▶ _INSTRUCTIONS TO FOLLOW_
Type again, exactly, the lines below from the start through the line that includes "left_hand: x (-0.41".

▶ _DATA PROVIDED_

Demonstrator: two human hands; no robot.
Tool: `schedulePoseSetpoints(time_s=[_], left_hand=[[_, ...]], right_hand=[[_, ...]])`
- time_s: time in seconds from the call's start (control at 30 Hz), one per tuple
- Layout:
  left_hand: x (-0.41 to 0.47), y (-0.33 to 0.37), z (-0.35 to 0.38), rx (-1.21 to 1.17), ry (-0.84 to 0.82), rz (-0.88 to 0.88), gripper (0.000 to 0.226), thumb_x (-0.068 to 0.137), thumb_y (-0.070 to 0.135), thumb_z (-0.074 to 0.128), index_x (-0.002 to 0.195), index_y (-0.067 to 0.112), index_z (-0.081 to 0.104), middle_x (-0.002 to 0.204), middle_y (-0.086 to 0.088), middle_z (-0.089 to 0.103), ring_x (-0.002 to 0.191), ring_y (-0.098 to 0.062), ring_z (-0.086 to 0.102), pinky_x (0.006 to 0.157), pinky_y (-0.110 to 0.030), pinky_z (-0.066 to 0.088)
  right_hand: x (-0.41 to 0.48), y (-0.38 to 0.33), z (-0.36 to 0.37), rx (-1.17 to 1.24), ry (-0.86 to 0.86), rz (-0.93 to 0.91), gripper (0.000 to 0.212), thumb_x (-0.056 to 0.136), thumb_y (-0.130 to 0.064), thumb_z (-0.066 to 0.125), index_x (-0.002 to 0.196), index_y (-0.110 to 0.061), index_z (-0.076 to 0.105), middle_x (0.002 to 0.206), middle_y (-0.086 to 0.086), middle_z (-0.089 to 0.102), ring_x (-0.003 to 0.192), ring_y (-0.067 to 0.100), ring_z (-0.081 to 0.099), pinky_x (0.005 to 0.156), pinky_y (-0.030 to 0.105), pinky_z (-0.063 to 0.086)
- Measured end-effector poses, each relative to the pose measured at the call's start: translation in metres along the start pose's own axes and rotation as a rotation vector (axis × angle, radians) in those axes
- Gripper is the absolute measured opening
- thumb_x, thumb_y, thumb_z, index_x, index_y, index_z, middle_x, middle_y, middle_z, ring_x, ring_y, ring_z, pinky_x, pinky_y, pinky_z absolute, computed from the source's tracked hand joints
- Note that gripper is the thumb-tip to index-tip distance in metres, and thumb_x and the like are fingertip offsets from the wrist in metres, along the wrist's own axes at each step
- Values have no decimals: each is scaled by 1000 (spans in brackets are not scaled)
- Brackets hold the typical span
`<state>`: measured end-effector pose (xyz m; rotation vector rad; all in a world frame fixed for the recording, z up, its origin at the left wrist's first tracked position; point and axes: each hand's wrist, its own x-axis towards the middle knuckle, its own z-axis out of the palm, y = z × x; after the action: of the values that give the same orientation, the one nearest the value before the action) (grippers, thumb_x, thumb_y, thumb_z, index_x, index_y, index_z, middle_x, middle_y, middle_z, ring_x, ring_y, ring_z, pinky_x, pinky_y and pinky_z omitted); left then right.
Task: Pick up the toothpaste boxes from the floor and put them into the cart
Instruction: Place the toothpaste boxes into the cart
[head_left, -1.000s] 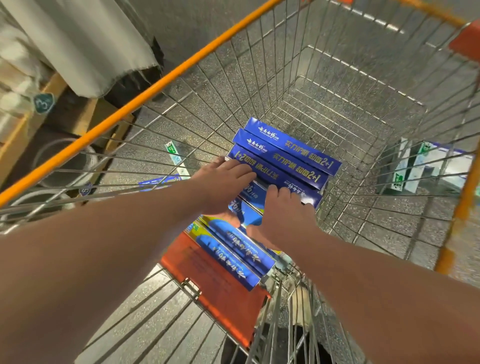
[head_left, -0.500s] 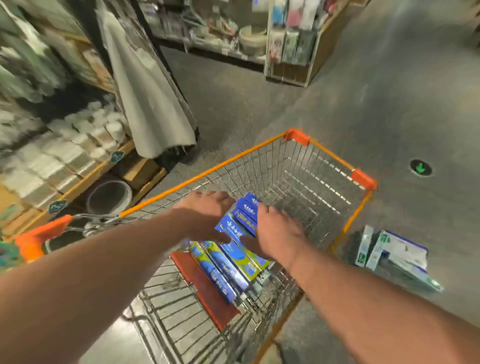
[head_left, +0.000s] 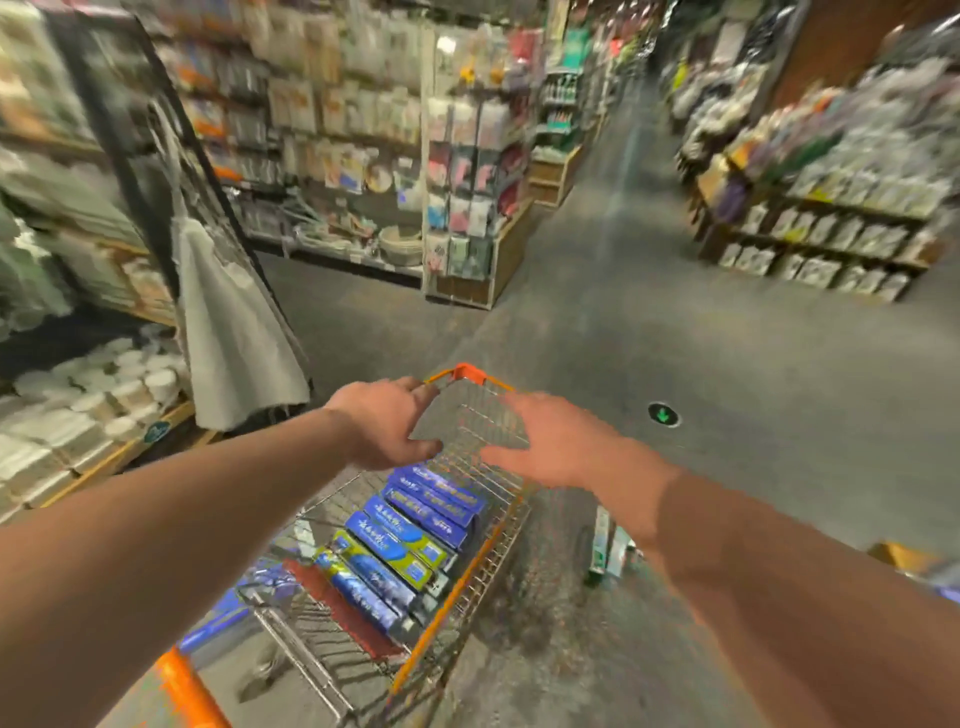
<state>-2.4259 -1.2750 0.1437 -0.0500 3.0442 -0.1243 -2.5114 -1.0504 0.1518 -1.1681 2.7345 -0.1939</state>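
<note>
An orange-rimmed wire cart (head_left: 457, 582) stands below me on the grey floor. Several blue toothpaste boxes (head_left: 410, 535) lie side by side in its basket. My left hand (head_left: 387, 423) hovers above the cart's far end, fingers spread and empty. My right hand (head_left: 550, 441) floats beside it at the same height, open, palm down, holding nothing. Both hands are apart from the boxes. On the floor right of the cart, white and green toothpaste boxes (head_left: 605, 545) show partly behind my right forearm.
Store shelves line the left side, with white stacked goods (head_left: 93, 405) and a hanging grey cloth (head_left: 234, 332). A display rack (head_left: 467, 208) stands ahead and more shelves (head_left: 831, 208) at the right. A green arrow marker (head_left: 663, 414) is on the floor.
Both hands have lifted off the blue boxes in the cart and risen above its far end. My view has tilted up from the basket to the aisle.
</note>
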Motion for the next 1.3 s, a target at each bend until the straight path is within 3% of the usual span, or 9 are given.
schedulePoseSetpoints(time_s=[0.13, 0.27, 0.47, 0.63, 0.93, 1.3], left_hand=[[6, 55, -29, -5, 34, 96, 87, 90, 73, 47, 159, 24, 24, 151, -6, 46, 130, -31, 55, 101, -44, 50], [26, 115, -50, 8, 61, 174, 88, 92, 72, 46, 159, 19, 25, 157, -5, 40, 136, -28, 50, 106, -43, 46], [85, 207, -71, 24, 85, 241, 84, 94, 69, 49, 158, 18, 28, 156, -5, 41, 137, -26, 48, 102, -40, 46], [152, 289, -84, 13, 93, 269, 84, 94, 68, 50, 158, 19, 28, 159, -3, 39, 140, -25, 45, 108, -40, 44], [263, 408, -76, -2, 60, 303, 86, 94, 70, 47, 159, 18, 25, 161, -4, 35, 140, -27, 45, 107, -42, 45], [445, 445, -25, -19, -35, 397, 85, 95, 66, 48, 160, 18, 22, 162, -5, 33, 140, -27, 45, 105, -44, 47]], right_hand=[[-55, 35, -31, -20, 52, 39, 104, 71, -87, 48, 153, -23, 38, 145, 11, 55, 132, 32, 53, 108, 45, 45], [-100, 83, -54, -25, 75, 93, 96, 87, -72, 61, 159, -17, 30, 157, 12, 44, 142, 29, 43, 116, 41, 37], [-143, 179, -76, 9, 93, 151, 95, 88, -71, 60, 160, -19, 28, 159, 8, 42, 141, 26, 44, 114, 38, 37], [-163, 276, -92, 27, 78, 196, 95, 86, -71, 61, 160, -23, 27, 158, 6, 43, 141, 25, 45, 113, 41, 40], [-160, 434, -86, 31, 24, 247, 96, 86, -72, 60, 160, -21, 26, 156, 8, 45, 138, 28, 48, 111, 44, 43], [-56, 560, -48, 90, -60, 296, 97, 88, -70, 59, 162, -20, 21, 161, 7, 39, 143, 26, 42, 113, 40, 40]])
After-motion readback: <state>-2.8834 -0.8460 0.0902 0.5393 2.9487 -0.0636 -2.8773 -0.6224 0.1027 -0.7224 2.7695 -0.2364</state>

▶ _RESPONSE TO THIS EXERCISE_
Demonstrator: two human hands; no robot.
Tool: `schedulePoseSetpoints(time_s=[_], left_hand=[[_, ...]], right_hand=[[_, ...]])`
- time_s: time in seconds from the call's start (control at 30 Hz), one per tuple
- Layout:
  left_hand: x (-0.41 to 0.47), y (-0.33 to 0.37), z (-0.35 to 0.38), rx (-1.21 to 1.17), ry (-0.84 to 0.82), rz (-0.88 to 0.88), gripper (0.000 to 0.226), thumb_x (-0.068 to 0.137), thumb_y (-0.070 to 0.135), thumb_z (-0.074 to 0.128), index_x (-0.002 to 0.195), index_y (-0.067 to 0.112), index_z (-0.081 to 0.104), middle_x (-0.002 to 0.204), middle_y (-0.086 to 0.088), middle_z (-0.089 to 0.103), ring_x (-0.002 to 0.191), ring_y (-0.098 to 0.062), ring_z (-0.086 to 0.102), pinky_x (0.006 to 0.157), pinky_y (-0.110 to 0.030), pinky_z (-0.066 to 0.088)

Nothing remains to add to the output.